[PROBLEM STATEMENT]
The full listing, word for word and free of images, is the expected result.

■ ■ ■ ■ ■

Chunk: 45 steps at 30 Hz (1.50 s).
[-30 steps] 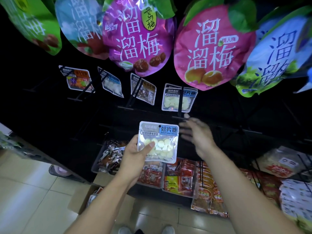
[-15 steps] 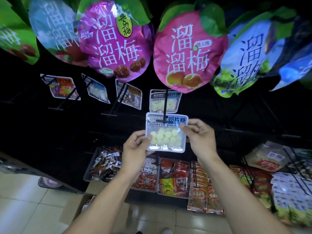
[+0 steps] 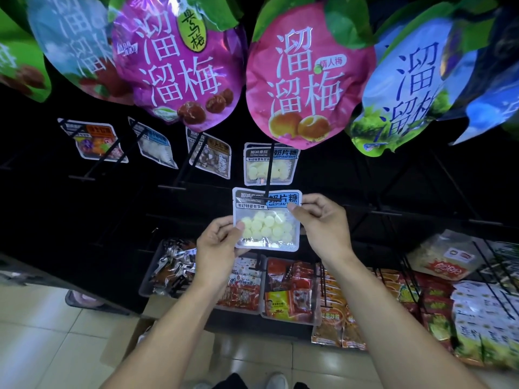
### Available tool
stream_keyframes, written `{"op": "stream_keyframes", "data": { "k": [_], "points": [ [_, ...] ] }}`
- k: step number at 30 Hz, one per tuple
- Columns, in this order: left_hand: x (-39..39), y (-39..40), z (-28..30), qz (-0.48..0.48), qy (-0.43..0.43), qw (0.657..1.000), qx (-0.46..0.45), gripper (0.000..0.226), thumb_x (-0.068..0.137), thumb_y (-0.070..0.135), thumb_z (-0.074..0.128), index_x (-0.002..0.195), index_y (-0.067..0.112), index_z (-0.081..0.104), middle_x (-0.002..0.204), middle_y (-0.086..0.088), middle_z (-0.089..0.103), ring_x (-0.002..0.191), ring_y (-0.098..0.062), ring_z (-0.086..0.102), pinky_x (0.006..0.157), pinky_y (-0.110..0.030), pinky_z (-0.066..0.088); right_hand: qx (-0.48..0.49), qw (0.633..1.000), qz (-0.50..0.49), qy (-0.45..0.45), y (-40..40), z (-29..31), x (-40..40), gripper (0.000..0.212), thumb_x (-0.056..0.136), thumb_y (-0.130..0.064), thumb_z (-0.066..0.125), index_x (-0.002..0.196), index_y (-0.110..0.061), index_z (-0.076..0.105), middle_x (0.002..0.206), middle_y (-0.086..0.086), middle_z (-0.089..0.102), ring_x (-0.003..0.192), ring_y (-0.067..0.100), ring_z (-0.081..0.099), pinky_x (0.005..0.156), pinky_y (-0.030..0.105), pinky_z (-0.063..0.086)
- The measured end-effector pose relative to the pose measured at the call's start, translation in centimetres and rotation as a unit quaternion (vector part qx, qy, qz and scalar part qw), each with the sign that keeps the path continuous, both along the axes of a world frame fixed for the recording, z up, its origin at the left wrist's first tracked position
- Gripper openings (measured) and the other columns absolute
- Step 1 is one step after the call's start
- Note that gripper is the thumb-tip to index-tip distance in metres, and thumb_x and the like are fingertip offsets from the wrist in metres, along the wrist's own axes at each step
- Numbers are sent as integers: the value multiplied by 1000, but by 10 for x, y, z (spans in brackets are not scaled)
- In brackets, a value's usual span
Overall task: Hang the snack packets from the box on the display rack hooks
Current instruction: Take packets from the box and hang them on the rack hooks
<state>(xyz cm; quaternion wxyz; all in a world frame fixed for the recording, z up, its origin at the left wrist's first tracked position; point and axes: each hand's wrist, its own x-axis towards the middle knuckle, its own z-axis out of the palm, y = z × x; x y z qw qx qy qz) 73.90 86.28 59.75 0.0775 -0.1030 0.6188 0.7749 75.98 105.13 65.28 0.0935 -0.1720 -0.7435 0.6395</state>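
Note:
A clear packet of pale yellow milk tablets (image 3: 266,220) with a blue and white label is held up against the tip of a black hook (image 3: 269,178) on the dark display rack. My left hand (image 3: 217,248) pinches the packet's lower left edge. My right hand (image 3: 323,223) pinches its upper right corner. The hook's end bar lies across the packet's top label. A matching packet (image 3: 271,167) hangs further back on the same hook. A cardboard box (image 3: 157,327) sits on the floor below, mostly hidden by my left arm.
Small packets (image 3: 209,155) hang on the hooks to the left. Large plum bags (image 3: 306,74) hang overhead. Trays of red snack packs (image 3: 283,290) line the lower shelf, with more packets (image 3: 477,313) at the right. The tiled floor (image 3: 42,332) lies at the lower left.
The packet has risen from my left hand alone to the hook tip. My right hand came in and took hold of its top right corner.

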Motion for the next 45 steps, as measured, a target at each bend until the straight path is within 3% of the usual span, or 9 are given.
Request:
{"op": "stream_keyframes", "data": {
  "k": [5,14,21,24,29,34,39,45],
  "points": [
    [2,2,4,7,-2,1000,-4,16,98,16,67,113,13,68,102,-3,76,104,-19,72,70,-26,63,7,1000,6,-3,2,-2,0,17,90,-29,77,100,-18,71,90,3,79,90,18,76,92,54,58],
    [3,3,5,4,-7,1000,-2,18,99,18,66,115,10,67,110,-11,76,111,-28,71,72,-32,65,3,1000,6,7,3,1,3,12,90,-28,77,97,-20,71,89,2,79,87,17,76,92,53,58],
    [4,2,5,29,-5,1000,1,14,99,18,65,112,15,67,111,-10,76,109,-28,72,69,-27,63,-5,1000,11,11,-3,3,0,11,90,-25,78,96,-18,71,81,2,77,78,7,74,92,48,59],
    [4,2,8,24,-5,1000,5,14,98,17,66,112,14,67,108,-6,77,106,-21,72,68,-25,62,-5,1000,6,11,-1,2,1,13,90,-26,77,97,-17,71,85,3,78,84,13,76,92,50,59],
    [6,6,7,11,5,1000,12,9,99,14,65,107,15,67,86,10,78,85,-2,74,63,-23,61,-2,1000,4,13,2,2,4,11,90,-26,77,97,-19,71,86,1,78,83,12,76,87,42,60],
    [7,5,5,11,1,1000,10,9,99,16,65,107,15,68,97,-1,78,91,-12,75,67,-28,63,1,1000,5,11,2,2,4,7,91,-23,76,94,-21,70,82,3,77,79,9,75,88,44,60],
    [9,3,6,18,0,1000,10,8,99,16,64,106,17,68,102,-3,78,96,-19,75,70,-30,64,6,1000,5,8,-1,1,0,10,90,-25,77,97,-20,70,82,1,76,78,6,74,81,32,58],
    [5,3,8,22,-2,1000,6,10,99,16,65,108,14,68,105,-9,76,103,-26,74,66,-25,62,17,1000,5,25,-5,3,-2,8,94,-22,72,96,-30,74,93,8,75,88,22,71,76,20,56]
  ]
}}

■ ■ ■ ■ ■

[YOUR RESPONSE]
Chunk: 45 steps at 30 Hz (1.50 s).
[-30 steps] 
[-15 steps] 
[+0 steps] 
### Available tool
stream_keyframes, written `{"op": "stream_keyframes", "data": { "k": [_], "points": [ [_, ...] ] }}`
- k: step number at 30 Hz, one per tuple
- Columns, in this order: left_hand: x (-39..39), y (-39..40), z (-28..30), qz (-0.48..0.48), qy (-0.43..0.43), qw (0.657..1.000), qx (-0.46..0.45), gripper (0.000..0.226), thumb_x (-0.068..0.137), thumb_y (-0.070..0.135), thumb_z (-0.074..0.128), index_x (-0.002..0.195), index_y (-0.067..0.112), index_z (-0.081..0.104), middle_x (-0.002..0.204), middle_y (-0.086..0.088), middle_z (-0.089..0.103), ring_x (-0.002..0.191), ring_y (-0.098..0.062), ring_z (-0.086..0.102), pinky_x (0.006..0.157), pinky_y (-0.110..0.030), pinky_z (-0.066..0.088); right_hand: qx (-0.48..0.49), qw (0.633..1.000), qz (-0.50..0.49), qy (-0.45..0.45), y (-40..40), z (-29..31), x (-40..40), gripper (0.000..0.212), thumb_x (-0.056..0.136), thumb_y (-0.130..0.064), thumb_z (-0.066..0.125), index_x (-0.002..0.196), index_y (-0.110..0.061), index_z (-0.076..0.105), middle_x (0.002..0.206), middle_y (-0.086..0.086), middle_z (-0.089..0.102), ring_x (-0.003..0.192), ring_y (-0.067..0.100), ring_z (-0.081..0.099), pinky_x (0.005..0.156), pinky_y (-0.030..0.105), pinky_z (-0.063..0.086)
- The measured end-effector pose relative to the pose measured at the call's start, translation in centimetres and rotation as a unit quaternion (vector part qx, qy, qz and scalar part qw), each with the sign that keeps the path continuous, both along the axes of a world frame fixed for the recording, z up, its origin at the left wrist's first tracked position
- Gripper openings (measured) and the other columns absolute
- Step 1 is one step after the call's start
- Note that gripper is the thumb-tip to index-tip distance in metres, and thumb_x and the like are fingertip offsets from the wrist in metres, along the wrist's own axes at each step
- Numbers are sent as integers: the value multiplied by 1000, but by 10 for x, y, z (spans in brackets are not scaled)
- In brackets, a value's usual span
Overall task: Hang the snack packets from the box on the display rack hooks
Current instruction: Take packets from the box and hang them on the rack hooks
<state>(xyz cm; quaternion wxyz; all in a world frame fixed for the recording, z up, its origin at the left wrist's first tracked position; point and axes: each hand's wrist, its own x-axis towards the middle knuckle, its own z-axis out of the palm, y = z × x; x y z qw qx qy qz) 73.90 86.28 59.75 0.0775 -0.1030 0.6188 0.7749 75.98 105.13 65.28 0.0935 -0.1720 -0.7435 0.6395</state>
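Note:
A clear packet of pale yellow milk tablets (image 3: 266,220) with a blue and white label is held up against the tip of a black hook (image 3: 269,178) on the dark display rack. My left hand (image 3: 217,248) pinches the packet's lower left edge. My right hand (image 3: 323,223) pinches its upper right corner. The hook's end bar lies across the packet's top label. A matching packet (image 3: 271,167) hangs further back on the same hook. A cardboard box (image 3: 157,327) sits on the floor below, mostly hidden by my left arm.
Small packets (image 3: 209,155) hang on the hooks to the left. Large plum bags (image 3: 306,74) hang overhead. Trays of red snack packs (image 3: 283,290) line the lower shelf, with more packets (image 3: 477,313) at the right. The tiled floor (image 3: 42,332) lies at the lower left.
The packet has risen from my left hand alone to the hook tip. My right hand came in and took hold of its top right corner.
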
Motion for the next 45 steps, as measured, a target at each bend until the straight path is within 3% of the usual span, or 9 are given.
Request:
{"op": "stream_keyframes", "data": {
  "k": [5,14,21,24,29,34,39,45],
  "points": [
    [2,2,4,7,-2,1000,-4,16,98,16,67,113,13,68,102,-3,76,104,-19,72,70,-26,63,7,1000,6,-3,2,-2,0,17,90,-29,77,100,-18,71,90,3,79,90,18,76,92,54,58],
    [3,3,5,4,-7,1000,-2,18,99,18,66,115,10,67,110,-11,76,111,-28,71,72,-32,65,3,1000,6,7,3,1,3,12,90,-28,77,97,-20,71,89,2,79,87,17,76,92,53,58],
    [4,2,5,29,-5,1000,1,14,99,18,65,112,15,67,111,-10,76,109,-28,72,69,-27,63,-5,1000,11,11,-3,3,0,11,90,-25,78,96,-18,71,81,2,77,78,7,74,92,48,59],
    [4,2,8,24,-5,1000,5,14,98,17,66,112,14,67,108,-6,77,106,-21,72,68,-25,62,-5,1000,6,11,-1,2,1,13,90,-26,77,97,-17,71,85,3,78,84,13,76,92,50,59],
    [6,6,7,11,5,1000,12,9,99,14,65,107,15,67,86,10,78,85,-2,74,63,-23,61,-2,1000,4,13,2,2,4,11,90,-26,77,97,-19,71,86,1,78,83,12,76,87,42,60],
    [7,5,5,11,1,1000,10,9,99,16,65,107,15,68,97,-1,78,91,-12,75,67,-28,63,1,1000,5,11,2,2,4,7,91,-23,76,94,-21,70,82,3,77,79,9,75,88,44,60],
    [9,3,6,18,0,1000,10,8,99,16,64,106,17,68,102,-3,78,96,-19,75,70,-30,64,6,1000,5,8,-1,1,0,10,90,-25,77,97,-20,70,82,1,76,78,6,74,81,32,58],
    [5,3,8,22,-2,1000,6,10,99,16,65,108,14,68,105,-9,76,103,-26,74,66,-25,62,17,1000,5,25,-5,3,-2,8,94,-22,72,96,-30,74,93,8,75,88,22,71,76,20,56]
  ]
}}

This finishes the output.